Blazer Boys Eye Upset
Posted: March 9, 2013
HARRISONBURG — Since beating Spotswood High School 65-37 in the semifinals two years ago, Brunswick has earned back-to-back state championships, won 55 games with only four losses and added a fourth Stith to the lineup.
So, it would be understandable if the Trailblazers (28-1) were feeling some pressure heading into today’s 1 p.m. game against Brunswick (27-2) at the Siegel Center, with the Division 3 boys’ basketball state title on the line.
SHS coach Chad Edwards said the Blazers feel the gravity of the moment, playing the two-time defending state champions on the biggest stage.
Suddenly underdogs, Spotswood claims it won’t do what many teams have done against 6-foot-5 B.J. Stith, 6-foot-6 Brandan Stith and the rest of the Bulldogs: change their philosophy out of fear of Brunswick’s size and athleticism.
“We’ve had a lot of success this year and we’re going to play to our strengths,” Edwards said. “But without question, I think this is the most talented team we’ll play this year.”
Brandan and B.J. Stith – the sons of coach Bryant Stith, who scored 2,516 points at the University of Virginia from 1988-92, the most in school history – are both Division I college recruits. Brandan, a senior, committed to East Carolina before this season; B.J., a junior, committed to U.Va. 18 months ago. Freshman Israel Stith, a 5-11 guard who is Brandan’s and B.J.’s cousin, also starts.
If Brunswick’s effort two years ago is any indication, Spotswood will need to shoot and rebound better to be able to pull the upset. The Blazers never had a lead in their last outing against the Bulldogs, who shot 53 percent from the floor and outrebounded SHS 38-19. Spotswood didn’t even shoot 30 percent, going 1-for-12 behind the arc.

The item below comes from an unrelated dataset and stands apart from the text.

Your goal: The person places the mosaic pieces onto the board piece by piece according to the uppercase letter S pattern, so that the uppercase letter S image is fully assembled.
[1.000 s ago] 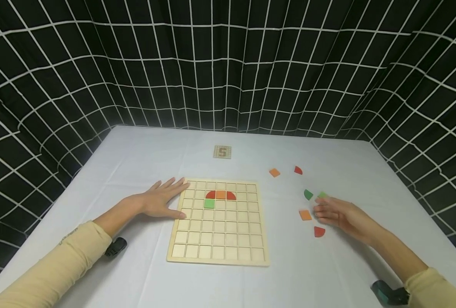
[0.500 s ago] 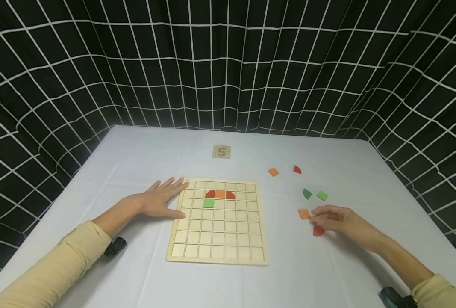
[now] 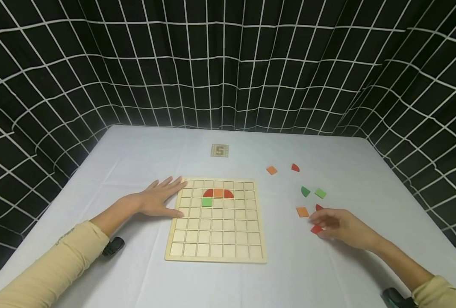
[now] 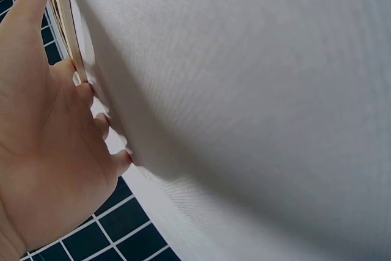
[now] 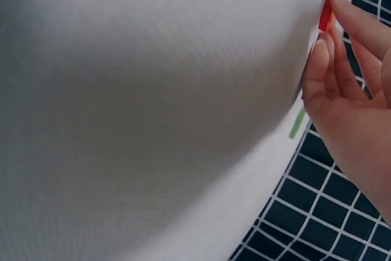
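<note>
My left hand lies with fingers spread at the left edge of a wooden grid board. In the left wrist view its fingers reach the board's edge. On the board sit two red quarter-circle tiles, an orange square tile between them and a light green square tile below the left one. My right hand pinches a red quarter-circle tile between thumb and fingers, low over the cloth. Another red tile shows partly behind that hand, and an orange square tile lies by its fingertips.
Farther back on the right lie a dark green quarter-circle tile, a light green square, an orange square and a red quarter-circle. A small patterned card lies beyond the board. Black grid curtains surround the white table.
My right hand has come nearer, away from the light green square, and now grips the near red tile, which has turned. Another red tile has come into sight behind it. My left hand stays put.
</note>
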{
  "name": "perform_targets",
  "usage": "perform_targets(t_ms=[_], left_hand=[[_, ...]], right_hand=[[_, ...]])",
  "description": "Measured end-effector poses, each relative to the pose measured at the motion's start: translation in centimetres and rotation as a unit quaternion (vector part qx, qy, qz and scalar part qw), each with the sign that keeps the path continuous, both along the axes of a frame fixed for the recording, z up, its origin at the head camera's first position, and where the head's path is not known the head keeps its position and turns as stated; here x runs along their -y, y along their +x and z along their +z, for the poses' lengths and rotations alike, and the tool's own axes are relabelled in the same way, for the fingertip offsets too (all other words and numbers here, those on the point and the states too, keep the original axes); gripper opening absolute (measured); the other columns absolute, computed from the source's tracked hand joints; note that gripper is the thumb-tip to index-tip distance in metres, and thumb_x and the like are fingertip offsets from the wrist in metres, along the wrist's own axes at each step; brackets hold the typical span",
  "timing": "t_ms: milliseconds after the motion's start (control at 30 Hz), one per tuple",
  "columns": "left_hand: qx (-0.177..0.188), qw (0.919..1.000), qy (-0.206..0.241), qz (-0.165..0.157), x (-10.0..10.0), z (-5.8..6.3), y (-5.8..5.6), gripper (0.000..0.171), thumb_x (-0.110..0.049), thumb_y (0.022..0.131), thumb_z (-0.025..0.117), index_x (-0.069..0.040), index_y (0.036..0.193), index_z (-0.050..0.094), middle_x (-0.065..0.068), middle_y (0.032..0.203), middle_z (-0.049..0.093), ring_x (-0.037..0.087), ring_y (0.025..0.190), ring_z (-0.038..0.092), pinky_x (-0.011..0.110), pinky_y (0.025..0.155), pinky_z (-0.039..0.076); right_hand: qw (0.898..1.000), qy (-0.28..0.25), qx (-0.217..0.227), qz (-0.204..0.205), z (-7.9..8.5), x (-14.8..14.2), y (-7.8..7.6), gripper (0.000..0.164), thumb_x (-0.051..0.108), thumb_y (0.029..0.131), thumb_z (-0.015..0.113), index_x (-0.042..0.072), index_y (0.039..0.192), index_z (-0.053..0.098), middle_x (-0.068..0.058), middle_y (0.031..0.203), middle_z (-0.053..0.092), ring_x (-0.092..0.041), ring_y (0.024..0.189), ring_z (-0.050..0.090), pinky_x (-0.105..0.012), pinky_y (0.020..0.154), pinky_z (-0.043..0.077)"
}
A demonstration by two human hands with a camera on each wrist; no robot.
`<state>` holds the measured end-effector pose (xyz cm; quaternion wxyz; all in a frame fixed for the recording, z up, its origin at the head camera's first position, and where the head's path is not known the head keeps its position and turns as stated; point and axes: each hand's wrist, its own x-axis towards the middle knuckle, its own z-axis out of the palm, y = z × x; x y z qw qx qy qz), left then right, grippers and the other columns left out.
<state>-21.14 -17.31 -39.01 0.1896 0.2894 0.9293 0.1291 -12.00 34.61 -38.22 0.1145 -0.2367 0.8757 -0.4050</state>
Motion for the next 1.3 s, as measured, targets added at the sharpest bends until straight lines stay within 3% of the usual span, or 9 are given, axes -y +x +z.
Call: perform_targets(t_ms=[167, 300, 600, 900, 1067, 1300], left_hand=[[0.000, 1.0000, 0.002, -0.001, 0.1, 0.0, 0.0, 0.102, -0.070, 0.081, 0.056, -0.014, 0.154, 0.013, 0.013, 0.158, 0.004, 0.038, 0.142, 0.000, 0.060, 0.110, -0.001], [0.001, 1.0000, 0.003, 0.000, 0.1, -0.1, -0.1, 0.103, -0.070, 0.080, 0.056, -0.014, 0.154, 0.012, 0.012, 0.158, 0.004, 0.037, 0.142, -0.001, 0.060, 0.110, -0.002], [0.000, 1.0000, 0.000, 0.001, 0.1, -0.1, -0.1, 0.103, -0.071, 0.080, 0.056, -0.015, 0.155, 0.012, 0.012, 0.159, 0.003, 0.037, 0.143, -0.001, 0.059, 0.110, -0.002], [-0.002, 1.0000, -0.003, 0.001, 0.1, -0.2, -0.1, 0.103, -0.072, 0.080, 0.055, -0.015, 0.155, 0.012, 0.012, 0.159, 0.004, 0.036, 0.143, -0.001, 0.059, 0.110, -0.002], [-0.002, 1.0000, -0.004, 0.002, 0.1, -0.2, -0.1, 0.104, -0.072, 0.079, 0.055, -0.015, 0.155, 0.012, 0.012, 0.159, 0.004, 0.036, 0.143, -0.001, 0.059, 0.110, -0.002], [-0.002, 1.0000, -0.003, 0.002, 0.1, -0.2, 0.0, 0.103, -0.072, 0.079, 0.055, -0.015, 0.155, 0.012, 0.011, 0.159, 0.004, 0.036, 0.143, -0.001, 0.059, 0.110, -0.002]], right_hand=[[0.999, 0.009, -0.046, 0.005, -0.1, 0.0, 0.0, 0.035, -0.001, 0.078, 0.076, 0.000, 0.111, 0.065, -0.007, 0.100, 0.067, -0.013, 0.087, 0.058, -0.018, 0.077, 0.050], [0.998, 0.020, -0.057, 0.003, -0.2, -0.1, 0.0, 0.036, 0.000, 0.077, 0.077, 0.001, 0.111, 0.065, -0.004, 0.095, 0.066, -0.014, 0.085, 0.057, -0.018, 0.076, 0.049], [0.998, 0.046, 0.005, -0.044, 0.1, -0.2, -0.4, 0.033, 0.001, 0.080, 0.074, 0.003, 0.112, 0.066, -0.003, 0.088, 0.058, -0.014, 0.079, 0.056, -0.023, 0.065, 0.052], [0.990, 0.089, 0.023, -0.105, 1.0, 0.5, -1.1, 0.024, 0.017, 0.082, 0.076, 0.007, 0.104, 0.072, -0.003, 0.098, 0.068, -0.019, 0.083, 0.058, -0.025, 0.062, 0.052], [0.988, 0.051, 0.063, -0.128, 1.7, 1.4, -1.6, 0.031, 0.022, 0.084, 0.074, 0.003, 0.109, 0.069, -0.009, 0.093, 0.062, -0.022, 0.076, 0.061, -0.029, 0.062, 0.054], [0.985, 0.022, 0.100, -0.142, 2.3, 3.3, -2.3, 0.038, 0.031, 0.085, 0.073, 0.006, 0.113, 0.067, -0.009, 0.101, 0.060, -0.025, 0.096, 0.051, -0.027, 0.072, 0.053]])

But a late comeback in a 70-69 win Tuesday against Bruton – which Brunswick beat 56-49 in the Region I title game – has given the Blazers another shot at the Bulldogs and a chance to win their first state title since 1993 (which was their first one).
“The most important part for me is the defensive end,” Edwards said. “We think we have a defensive game plan designed to try to neutralize, again, their length and ability to score around the basket, and then on offense, I think the key to the game is getting clean shot attempts.”
Spotswood didn’t exactly bring its A-game into Richmond, shooting a woeful 28 percent in the first quarter on Tuesday. The Blazers – led by senior swingman Hyrum Weiler and junior point guard Tucker McCoy – trailed until late in the fourth quarter.
Statistically, the opening quarter has been Spotswood’s weakest.
“We need our offense not to negatively affect our defense,” Edwards said of SHS’s slow starts. “When we’re at our best, our defense positively affects our offense.”
Using all 12 players, the Blazers have outscored teams 574-350 in the fourth quarter and 1,007-678 in the second half this season.
That’s because they typically shoot well.
In 22 regular-season games, SHS shot 48.6 percent as a team, with senior forward Austin Nicely leading three Blazers who made over 50 percent, hitting 100 of 162 shots (62 percent). Weiler and McCoy each averaged nearly 19 points during the regular season.
“I think there’s some things that we can do where they’re going to have to match up with us,” said Edwards, who anticipated no changes to the starting lineup. “I want to be proactive as much as possible rather than being reactive.”
Although Brunswick plays in the tiny four-team Southside District, it has arguably had the tougher road to the state final. Its last five opponents are 89-42 (.679 winning percentage). Spotswood’s last five opponents are 83-53 (.610).
After the Bulldogs outlasted Loudoun Valley in a 24-22 state quarterfinal played at a slow pace, they manhandled Fort Defiance 56-29 on Tuesday at VCU. Brunswick coach Bryant Stith told the Richmond Times-Dispatch that it was “by far the best defensive effort we’ve had in the seven years we’ve been coming [to the state tournament], particularly in the first quarter.”
So, it’s easy to see why Brunswick is favored to win its sixth state title. But it may be a tough banner for it to earn against Spotswood’s unique pace.
“We’re the only team that probably plays at that tempo. You know, that triple-A kind of frantic, up-and-down,” SHS girls’ basketball coach Chris Dodson said of the Spotswood boys. “So, I think we’re one of the few teams that won’t back down.”